THE PROBLEM – All of the data below should be written out again exactly.

DATASET CONTENT –
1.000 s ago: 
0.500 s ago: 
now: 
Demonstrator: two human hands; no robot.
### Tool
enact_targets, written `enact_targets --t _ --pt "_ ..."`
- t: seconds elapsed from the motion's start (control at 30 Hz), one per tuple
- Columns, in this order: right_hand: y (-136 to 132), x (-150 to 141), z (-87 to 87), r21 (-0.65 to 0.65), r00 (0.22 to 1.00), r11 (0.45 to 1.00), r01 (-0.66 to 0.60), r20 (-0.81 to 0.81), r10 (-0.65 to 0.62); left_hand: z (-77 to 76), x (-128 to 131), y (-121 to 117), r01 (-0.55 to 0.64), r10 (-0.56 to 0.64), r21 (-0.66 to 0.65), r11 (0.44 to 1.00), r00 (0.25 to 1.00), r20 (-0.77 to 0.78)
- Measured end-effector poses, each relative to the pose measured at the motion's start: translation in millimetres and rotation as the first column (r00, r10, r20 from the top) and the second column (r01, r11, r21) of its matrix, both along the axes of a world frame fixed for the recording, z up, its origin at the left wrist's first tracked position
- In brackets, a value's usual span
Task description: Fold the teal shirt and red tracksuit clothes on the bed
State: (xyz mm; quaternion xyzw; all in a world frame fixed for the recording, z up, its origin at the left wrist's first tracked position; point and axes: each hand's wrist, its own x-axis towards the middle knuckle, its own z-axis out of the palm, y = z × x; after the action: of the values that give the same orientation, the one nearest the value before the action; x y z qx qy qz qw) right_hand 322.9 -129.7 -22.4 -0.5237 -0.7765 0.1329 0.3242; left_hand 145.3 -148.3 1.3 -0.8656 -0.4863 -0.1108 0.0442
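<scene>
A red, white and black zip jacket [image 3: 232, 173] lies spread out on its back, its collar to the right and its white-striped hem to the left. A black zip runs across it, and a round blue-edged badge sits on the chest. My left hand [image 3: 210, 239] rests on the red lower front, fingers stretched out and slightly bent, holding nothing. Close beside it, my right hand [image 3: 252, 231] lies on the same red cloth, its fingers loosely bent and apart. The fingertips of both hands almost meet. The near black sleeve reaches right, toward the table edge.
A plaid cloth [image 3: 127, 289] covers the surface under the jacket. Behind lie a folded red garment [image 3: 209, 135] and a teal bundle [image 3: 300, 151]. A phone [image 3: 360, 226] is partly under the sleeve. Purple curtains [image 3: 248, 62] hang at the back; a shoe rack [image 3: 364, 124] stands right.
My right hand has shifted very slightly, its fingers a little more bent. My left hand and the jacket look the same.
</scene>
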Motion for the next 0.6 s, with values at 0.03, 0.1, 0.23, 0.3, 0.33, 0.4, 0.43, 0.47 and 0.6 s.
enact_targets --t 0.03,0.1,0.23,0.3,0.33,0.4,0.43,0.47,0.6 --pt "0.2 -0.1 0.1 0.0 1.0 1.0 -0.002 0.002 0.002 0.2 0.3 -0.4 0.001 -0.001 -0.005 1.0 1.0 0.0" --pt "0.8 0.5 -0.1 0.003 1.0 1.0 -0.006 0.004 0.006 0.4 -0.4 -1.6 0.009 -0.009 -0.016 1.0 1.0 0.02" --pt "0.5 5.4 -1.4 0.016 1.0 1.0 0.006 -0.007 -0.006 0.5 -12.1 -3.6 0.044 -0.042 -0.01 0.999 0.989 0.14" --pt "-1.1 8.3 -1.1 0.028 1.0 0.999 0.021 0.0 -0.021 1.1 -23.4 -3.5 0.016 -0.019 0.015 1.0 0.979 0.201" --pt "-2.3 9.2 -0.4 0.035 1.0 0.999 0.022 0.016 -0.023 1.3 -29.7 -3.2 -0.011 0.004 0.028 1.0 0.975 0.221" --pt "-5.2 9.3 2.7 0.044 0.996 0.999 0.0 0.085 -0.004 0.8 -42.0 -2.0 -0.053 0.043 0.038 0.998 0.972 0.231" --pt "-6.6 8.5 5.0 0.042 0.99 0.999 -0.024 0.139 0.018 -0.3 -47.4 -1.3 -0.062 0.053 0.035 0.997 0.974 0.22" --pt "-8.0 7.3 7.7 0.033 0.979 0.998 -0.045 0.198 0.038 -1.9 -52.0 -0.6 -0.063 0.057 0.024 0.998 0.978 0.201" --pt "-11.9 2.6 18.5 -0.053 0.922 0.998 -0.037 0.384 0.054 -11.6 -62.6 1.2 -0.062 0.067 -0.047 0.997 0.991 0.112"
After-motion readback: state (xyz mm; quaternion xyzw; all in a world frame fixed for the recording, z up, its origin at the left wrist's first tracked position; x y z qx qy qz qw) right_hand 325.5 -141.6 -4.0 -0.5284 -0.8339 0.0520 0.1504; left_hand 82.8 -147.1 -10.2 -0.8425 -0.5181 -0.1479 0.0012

EXPECTED ANSWER –
1.000 s ago: 
0.500 s ago: 
now: 
Demonstrator: two human hands; no robot.
### Tool
enact_targets, written `enact_targets --t _ --pt "_ ..."`
- t: seconds elapsed from the motion's start (control at 30 Hz), one per tuple
- Columns, in this order: right_hand: y (-136 to 132), x (-150 to 141), z (-87 to 87), r21 (-0.65 to 0.65), r00 (0.22 to 1.00), r11 (0.45 to 1.00), r01 (-0.66 to 0.60), r20 (-0.81 to 0.81), r10 (-0.65 to 0.62); left_hand: z (-77 to 76), x (-128 to 131), y (-121 to 117), r01 (-0.55 to 0.64), r10 (-0.56 to 0.64), r21 (-0.66 to 0.65), r11 (0.44 to 1.00), r00 (0.25 to 1.00), r20 (-0.77 to 0.78)
- Measured end-effector poses, each relative to the pose measured at the motion's start: translation in millimetres and rotation as the first column (r00, r10, r20 from the top) and the second column (r01, r11, r21) of its matrix, both along the axes of a world frame fixed for the recording, z up, its origin at the left wrist's first tracked position
- In brackets, a value's usual span
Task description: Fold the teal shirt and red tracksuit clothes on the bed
State: (xyz mm; quaternion xyzw; all in a world frame fixed for the recording, z up, its origin at the left wrist's first tracked position; point and axes: each hand's wrist, its own x-axis towards the middle knuckle, its own z-axis out of the palm, y = z × x; after the action: of the values that give the same orientation, the one nearest the value before the action; x y z qx qy qz qw) right_hand 322.9 -129.7 -22.4 -0.5237 -0.7765 0.1329 0.3242; left_hand 145.3 -148.3 1.3 -0.8656 -0.4863 -0.1108 0.0442
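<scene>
A red, white and black zip jacket [image 3: 232, 173] lies spread out on its back, its collar to the right and its white-striped hem to the left. A black zip runs across it, and a round blue-edged badge sits on the chest. My left hand [image 3: 210, 239] rests on the red lower front, fingers stretched out and slightly bent, holding nothing. Close beside it, my right hand [image 3: 252, 231] lies on the same red cloth, its fingers loosely bent and apart. The fingertips of both hands almost meet. The near black sleeve reaches right, toward the table edge.
A plaid cloth [image 3: 127, 289] covers the surface under the jacket. Behind lie a folded red garment [image 3: 209, 135] and a teal bundle [image 3: 300, 151]. A phone [image 3: 360, 226] is partly under the sleeve. Purple curtains [image 3: 248, 62] hang at the back; a shoe rack [image 3: 364, 124] stands right.
My right hand has shifted very slightly, its fingers a little more bent. My left hand and the jacket look the same.
</scene>
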Motion for the next 0.6 s, with values at 0.03, 0.1, 0.23, 0.3, 0.33, 0.4, 0.43, 0.47 and 0.6 s.
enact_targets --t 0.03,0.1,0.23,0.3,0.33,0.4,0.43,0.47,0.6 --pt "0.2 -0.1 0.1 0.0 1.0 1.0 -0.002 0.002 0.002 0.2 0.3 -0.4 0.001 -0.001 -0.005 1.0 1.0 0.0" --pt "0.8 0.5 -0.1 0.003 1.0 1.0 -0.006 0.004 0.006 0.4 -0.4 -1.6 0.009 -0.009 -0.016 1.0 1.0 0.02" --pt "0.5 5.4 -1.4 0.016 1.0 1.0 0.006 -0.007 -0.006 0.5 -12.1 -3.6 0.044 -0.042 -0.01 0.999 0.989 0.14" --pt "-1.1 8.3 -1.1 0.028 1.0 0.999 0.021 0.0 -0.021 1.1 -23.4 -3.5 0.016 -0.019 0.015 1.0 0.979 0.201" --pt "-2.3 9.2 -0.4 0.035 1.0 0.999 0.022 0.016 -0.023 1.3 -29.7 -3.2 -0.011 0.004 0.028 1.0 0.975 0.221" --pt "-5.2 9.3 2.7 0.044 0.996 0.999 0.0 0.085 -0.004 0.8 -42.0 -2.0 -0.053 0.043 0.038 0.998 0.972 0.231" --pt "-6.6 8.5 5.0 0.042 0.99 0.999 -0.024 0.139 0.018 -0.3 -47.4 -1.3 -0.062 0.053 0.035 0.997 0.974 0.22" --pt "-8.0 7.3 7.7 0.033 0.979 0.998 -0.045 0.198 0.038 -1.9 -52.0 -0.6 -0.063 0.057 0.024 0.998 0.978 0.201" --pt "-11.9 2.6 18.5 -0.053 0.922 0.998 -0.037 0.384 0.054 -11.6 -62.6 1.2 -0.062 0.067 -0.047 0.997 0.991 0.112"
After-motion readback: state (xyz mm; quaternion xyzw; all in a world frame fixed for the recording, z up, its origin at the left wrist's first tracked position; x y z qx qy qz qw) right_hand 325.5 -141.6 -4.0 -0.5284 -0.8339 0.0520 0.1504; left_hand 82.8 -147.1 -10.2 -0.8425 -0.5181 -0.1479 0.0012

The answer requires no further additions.